### TASK REQUIREMENTS
Set down each line of the listing exactly as it reads.

• • •

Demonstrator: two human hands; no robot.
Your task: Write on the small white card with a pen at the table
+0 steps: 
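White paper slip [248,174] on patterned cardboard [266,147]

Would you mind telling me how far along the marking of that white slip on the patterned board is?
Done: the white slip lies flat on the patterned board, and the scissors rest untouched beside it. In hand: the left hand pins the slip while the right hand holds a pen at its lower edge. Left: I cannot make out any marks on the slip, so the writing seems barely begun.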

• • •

### RESPONSE FOR THIS EXERCISE
Demonstrator: two human hands; no robot.
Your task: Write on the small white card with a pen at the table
+0 steps: 
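White paper slip [248,174] on patterned cardboard [266,147]

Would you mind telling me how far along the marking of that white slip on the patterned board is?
Done: the white slip lies flat on the patterned board, and the scissors rest untouched beside it. In hand: the left hand pins the slip while the right hand holds a pen at its lower edge. Left: I cannot make out any marks on the slip, so the writing seems barely begun.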

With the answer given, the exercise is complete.